As a regular The Walking Dead fan, who, whoever, didn’t ever finish the series because it was dragging on too long—I stopped some time around the Neagan arc, after Daryl’s escape, when I saw the series was going nowhere in particular—I curiously clicked on the YouTube recommendation of an apparently new instalment in The Walking Dead franchise, dubbed The Ones Who Live and featuring fan favourites Rick Grimes and Michonne Hawthorne. I know I didn’t particularly care about Rick beyond him being the protagonist, but Michonne, as portrayed in the TV series, was definitely an unbridled badass. And she was so by sheer strength of character, and evaded the fatal narrative mistake of trying too hard to overhaul the programming of “women are weak”, by having ridiculous and failed scenes of faux women empowerment. Michonne was genuinely empowered, because stereotypes for her didn’t exist. Also, the katana and revered references towards Japanese culture that Westerners oh so loved helped.

The new spin-off’s pilot was uploaded for free in its entirety on YouTube, which, in my opinion, was a smart choice, because I’d otherwise have never heard of it… as there clearly wasn’t a lot of marketing done around the series, and I as well as a good chunk of viewers lost track of it way back in the days.
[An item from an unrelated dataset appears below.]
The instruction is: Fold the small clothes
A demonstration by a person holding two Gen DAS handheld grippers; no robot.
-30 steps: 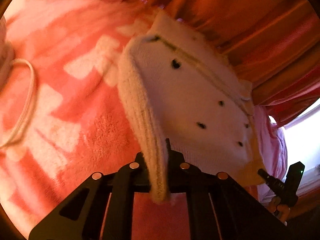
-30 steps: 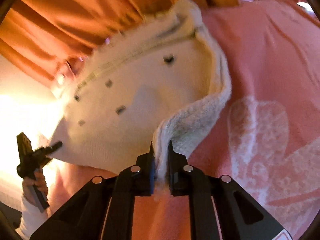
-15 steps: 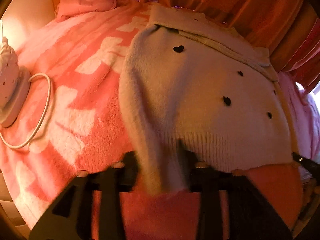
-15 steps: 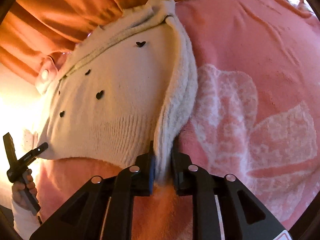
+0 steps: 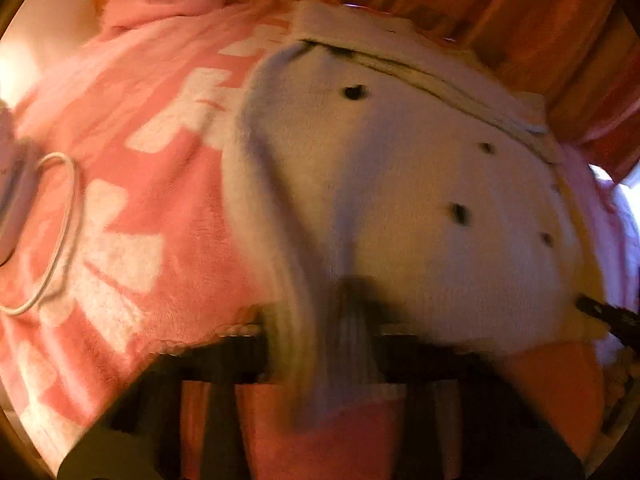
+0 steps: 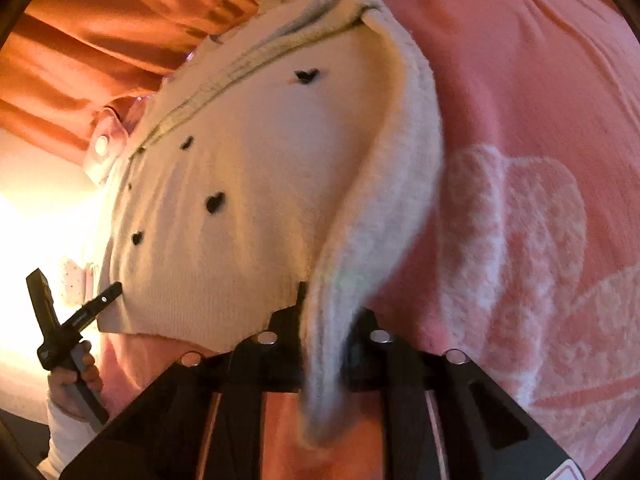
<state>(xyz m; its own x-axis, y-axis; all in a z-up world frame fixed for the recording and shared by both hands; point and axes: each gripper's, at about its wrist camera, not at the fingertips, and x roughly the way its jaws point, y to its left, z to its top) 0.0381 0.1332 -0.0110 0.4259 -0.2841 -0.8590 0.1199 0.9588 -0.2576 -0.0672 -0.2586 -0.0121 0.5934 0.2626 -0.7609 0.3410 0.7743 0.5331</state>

However, and while I didn’t have a lot of expectations, I was disappointed.

Mediocrity

The original The Walking Dead how had a lot going on for himself, not the least of which were characters with enough solidity and substance that even though you didn’t particularly care about them on a personal level, you could give a shit narratively about whether they lived or die. I know I was upset when Shane died, when Lorie died, when that little girl’s whose name I forgot died, definitely was struck when Glen died, and the list goes on. I was concerned when Daryl was taken captive, and while I couldn’t have cared any less for Rick’s son, I was relieved for him when he escaped Neagan’s lair.

But the characters of The Ones Who Live are mediocrity incarnate. The only ones who hold their own are Lincoln’s Grimes and Gurira’s Michonne.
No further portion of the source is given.